Russ is an advisor and investor helping growing venture-backed companies at the intersection of real estate, technology, and hospitality.
Here’s his background:
He works directly with founders to help raise capital and define real estate growth / go-to-market strategies. Russ' advisory portfolio consists of companies like Bbot (Restaurant Tech), Daily Goods (Grab-and-Go Retail), and Zuul Kitchens (Ghost Kitchen Operator).
He's also an early investor in City Dumpling, a virtual restaurant & marketplace that distributes the best dumplings in New York City to the masses. City Dumpling was born mid-pandemic out of a desire to help local restaurants, and has grown to 5 locations in Manhattan with plans to expand into Brooklyn & Queens by Q1 2021.
Subscribe to the Urban Tech Podcast to hear the full conversation. There will be an abridged version of the conversation in the newsletter next Thursday.
Places to listen:
Apple Podcasts | Spotify | Amazon Music | Select Podcast App
Last Monday’s most popular stories:
🥇 The Information: How Johnny Boufarhat Built the Fastest Software Startup ‘Unicorn’ in History
🥈Axios: Hard Truth: American Dream deferred
🥉 LA Times: This capitalist commune is trying to cure L.A.’s loneliness. Plus there’s free coffee
Essential City + Tech Stories: 12/28/20
🚗 Reuters: Apple targets car production by 2024 and eyes 'next level' battery technology
💸 Bloomberg: Opendoor’s Market Debut Caps Roller Coaster Year in Housing
📉 CNBC: Covid pandemic: Restaurant revenue has fallen, despite delivery boom
🤖 Axios: 2021 could be the year automation and AI truly accelerate the economy
🤑 The Real Deal: 10 biggest proptech funding rounds of 2020
Reuters: Apple targets car production by 2024 and eyes 'next level' battery technology
Last week, news of Apple targeting production on specific automotive technology products sent waves through the business world.

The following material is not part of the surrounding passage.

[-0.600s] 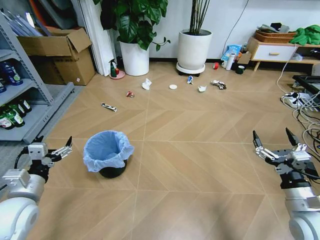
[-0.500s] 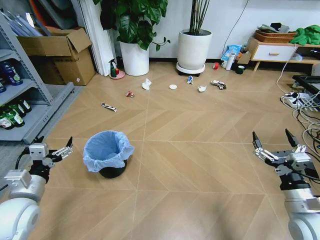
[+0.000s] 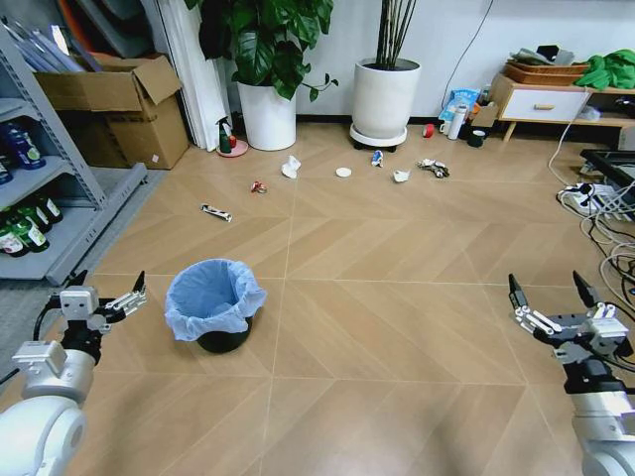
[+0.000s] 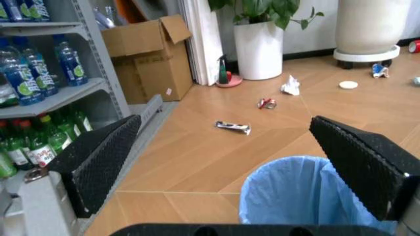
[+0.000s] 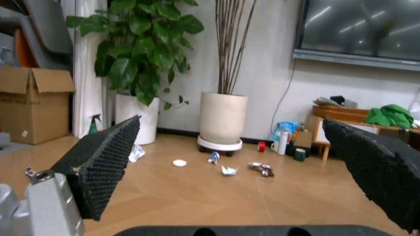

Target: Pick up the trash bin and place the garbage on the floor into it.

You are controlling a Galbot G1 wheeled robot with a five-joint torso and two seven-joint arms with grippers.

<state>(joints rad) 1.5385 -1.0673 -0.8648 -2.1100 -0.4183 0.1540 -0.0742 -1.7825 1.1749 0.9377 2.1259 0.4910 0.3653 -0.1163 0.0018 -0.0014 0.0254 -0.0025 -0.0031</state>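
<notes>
The trash bin [image 3: 213, 302], black with a light-blue bag over its rim, stands upright on the floor [image 3: 397, 317] at the near left. My left gripper [image 3: 109, 285] hovers open just left of it, not touching. In the left wrist view the bin [image 4: 298, 196] sits low between the black fingers [image 4: 98, 162]. My right gripper [image 3: 546, 290] hangs open over bare floor at the near right. The garbage lies far ahead: a dark wrapper [image 3: 216, 212], a red piece [image 3: 258, 186], crumpled white paper [image 3: 291, 167], a white disc [image 3: 343, 172] and a blue-white wrapper [image 3: 377, 158].
A metal shelf of bottles [image 3: 30, 198] and a cardboard box [image 3: 119, 109] line the left side. Two white plant pots [image 3: 268, 114] [image 3: 385, 99] and a green spray bottle [image 3: 225, 137] stand by the far wall. Cables [image 3: 605, 218] trail at the right.
My right gripper has drawn slightly back and down toward me, still open. The left gripper has dipped a little. The bin and litter have not moved.
</notes>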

Apple Inc is moving forward with self-driving car technology and is targeting 2024 to produce a passenger vehicle that could include its own breakthrough battery technology…

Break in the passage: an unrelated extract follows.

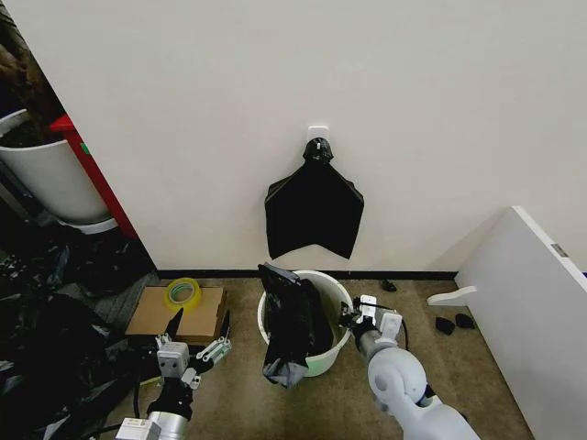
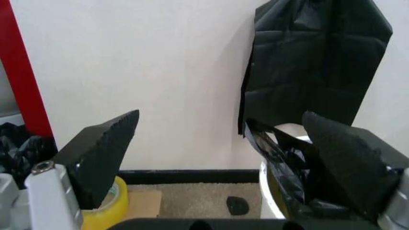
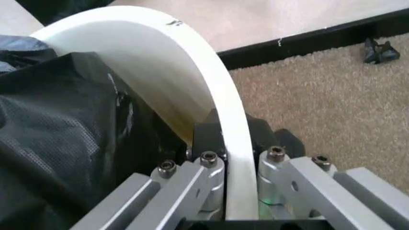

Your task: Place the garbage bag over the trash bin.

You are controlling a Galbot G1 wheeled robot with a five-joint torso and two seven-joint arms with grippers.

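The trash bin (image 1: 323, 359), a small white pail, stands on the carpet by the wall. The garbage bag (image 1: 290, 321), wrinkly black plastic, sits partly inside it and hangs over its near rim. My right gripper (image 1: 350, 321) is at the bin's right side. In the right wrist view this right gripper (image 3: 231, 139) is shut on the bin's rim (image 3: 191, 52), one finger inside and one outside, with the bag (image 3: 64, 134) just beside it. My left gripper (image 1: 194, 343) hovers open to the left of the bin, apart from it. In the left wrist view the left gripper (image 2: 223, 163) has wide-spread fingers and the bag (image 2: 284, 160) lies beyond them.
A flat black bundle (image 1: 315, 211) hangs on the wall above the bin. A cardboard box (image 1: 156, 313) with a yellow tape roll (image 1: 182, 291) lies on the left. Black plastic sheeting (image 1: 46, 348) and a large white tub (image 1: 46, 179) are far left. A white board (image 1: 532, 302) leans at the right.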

…Apple has progressed enough that it now aims to build a vehicle for consumers, two people familiar with the effort said, asking not to be named because Apple’s plans are not public. Apple’s goal of building a personal vehicle for the mass market contrasts with rivals such as Alphabet Inc’s Waymo, which has built robo-taxis to carry passengers for a driverless ride-hailing service.
Central to Apple’s strategy is a new battery design that could “radically” reduce the cost of batteries and increase the vehicle’s range, according to a third person who has seen Apple’s battery design.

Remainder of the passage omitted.